> **DIRECTIONS**
Starting at the first line of the data below, repeat each line word for word up to and including the line with "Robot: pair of".

> **DATA SEGMENT**
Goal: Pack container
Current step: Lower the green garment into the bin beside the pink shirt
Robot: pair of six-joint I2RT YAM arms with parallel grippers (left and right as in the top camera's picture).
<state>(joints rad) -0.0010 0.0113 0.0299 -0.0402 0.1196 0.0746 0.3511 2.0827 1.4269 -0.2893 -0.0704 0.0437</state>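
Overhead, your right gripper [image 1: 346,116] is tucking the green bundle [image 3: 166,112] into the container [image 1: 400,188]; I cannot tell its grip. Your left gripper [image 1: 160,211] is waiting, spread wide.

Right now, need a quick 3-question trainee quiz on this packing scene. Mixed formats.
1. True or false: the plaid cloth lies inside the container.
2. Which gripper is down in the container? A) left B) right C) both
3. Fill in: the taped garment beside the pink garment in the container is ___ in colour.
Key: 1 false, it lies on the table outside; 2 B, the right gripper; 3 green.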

> **EXERCISE SOLUTION**
Goal: Pack container
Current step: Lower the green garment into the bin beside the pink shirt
Robot: pair of six-joint I2RT YAM arms with parallel grippers (left and right as in the top camera's picture).

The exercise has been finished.